● **Exercise prompt**: Word for word, restate the lines of the material below from its first line through the one containing "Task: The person". Omit the rest.

^^^^

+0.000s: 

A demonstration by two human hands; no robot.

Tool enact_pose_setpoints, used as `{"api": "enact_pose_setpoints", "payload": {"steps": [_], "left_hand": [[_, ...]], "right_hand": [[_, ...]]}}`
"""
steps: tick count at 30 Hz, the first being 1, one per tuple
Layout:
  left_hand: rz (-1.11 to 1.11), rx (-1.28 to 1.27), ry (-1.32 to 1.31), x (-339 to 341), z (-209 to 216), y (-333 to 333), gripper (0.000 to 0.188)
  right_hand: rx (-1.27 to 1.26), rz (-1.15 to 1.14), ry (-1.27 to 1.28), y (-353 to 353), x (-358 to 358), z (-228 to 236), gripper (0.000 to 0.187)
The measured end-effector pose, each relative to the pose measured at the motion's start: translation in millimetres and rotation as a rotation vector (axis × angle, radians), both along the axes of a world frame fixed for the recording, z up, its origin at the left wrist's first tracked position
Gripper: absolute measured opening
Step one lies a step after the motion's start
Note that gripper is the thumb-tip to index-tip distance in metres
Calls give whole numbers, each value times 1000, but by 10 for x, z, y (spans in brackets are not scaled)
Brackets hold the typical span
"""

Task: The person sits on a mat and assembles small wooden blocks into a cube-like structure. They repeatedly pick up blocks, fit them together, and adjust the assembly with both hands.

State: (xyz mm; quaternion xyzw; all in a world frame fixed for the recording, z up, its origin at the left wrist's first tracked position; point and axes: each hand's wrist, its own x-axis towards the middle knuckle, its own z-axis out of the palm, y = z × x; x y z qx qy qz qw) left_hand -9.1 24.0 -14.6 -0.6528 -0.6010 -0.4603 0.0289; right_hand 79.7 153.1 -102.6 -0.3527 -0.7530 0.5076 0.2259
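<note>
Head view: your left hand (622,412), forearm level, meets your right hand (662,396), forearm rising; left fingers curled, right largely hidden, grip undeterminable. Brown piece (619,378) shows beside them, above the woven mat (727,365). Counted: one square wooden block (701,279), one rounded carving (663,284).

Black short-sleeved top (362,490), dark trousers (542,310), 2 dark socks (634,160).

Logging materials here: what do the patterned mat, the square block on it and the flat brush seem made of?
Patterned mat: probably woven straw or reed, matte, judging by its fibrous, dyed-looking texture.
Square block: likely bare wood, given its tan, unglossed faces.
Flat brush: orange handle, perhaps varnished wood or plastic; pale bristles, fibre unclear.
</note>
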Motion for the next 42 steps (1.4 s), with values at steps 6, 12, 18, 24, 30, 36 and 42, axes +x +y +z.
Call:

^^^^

● **Answer**:
+0.000s: 

A demonstration by two human hands; no robot.

Tool enact_pose_setpoints, used as `{"api": "enact_pose_setpoints", "payload": {"steps": [_], "left_hand": [[_, ...]], "right_hand": [[_, ...]]}}`
"""
steps: tick count at 30 Hz, the first being 1, one per tuple
Layout:
  left_hand: rz (-1.11 to 1.11), rx (-1.28 to 1.27), ry (-1.32 to 1.31), x (-339 to 341), z (-209 to 216), y (-333 to 333), gripper (0.000 to 0.188)
  right_hand: rx (-1.27 to 1.26), rz (-1.15 to 1.14), ry (-1.27 to 1.28), y (-353 to 353), x (-358 to 358), z (-228 to 236), gripper (0.000 to 0.187)
The measured end-effector pose, each relative to the pose measured at the motion's start: translation in millimetres and rotation as a rotation vector (axis × angle, radians), both along the axes of a world frame fixed for the recording, z up, its origin at the left wrist's first tracked position
Gripper: absolute measured opening
Step one lies a step after the motion's start
Note that gripper is the thumb-tip to index-tip distance in metres
Calls give whole numbers, each value times 1000, but by 10 for x, z, y (spans in brackets are not scaled)
Brackets hold the typical span
"""

Task: The person sits on a mat and assembles small wooden blocks into a cube-like structure. They repeatedly pick up blocks, fit them together, and adjust the assembly with both hands.

This completes the response to the exercise.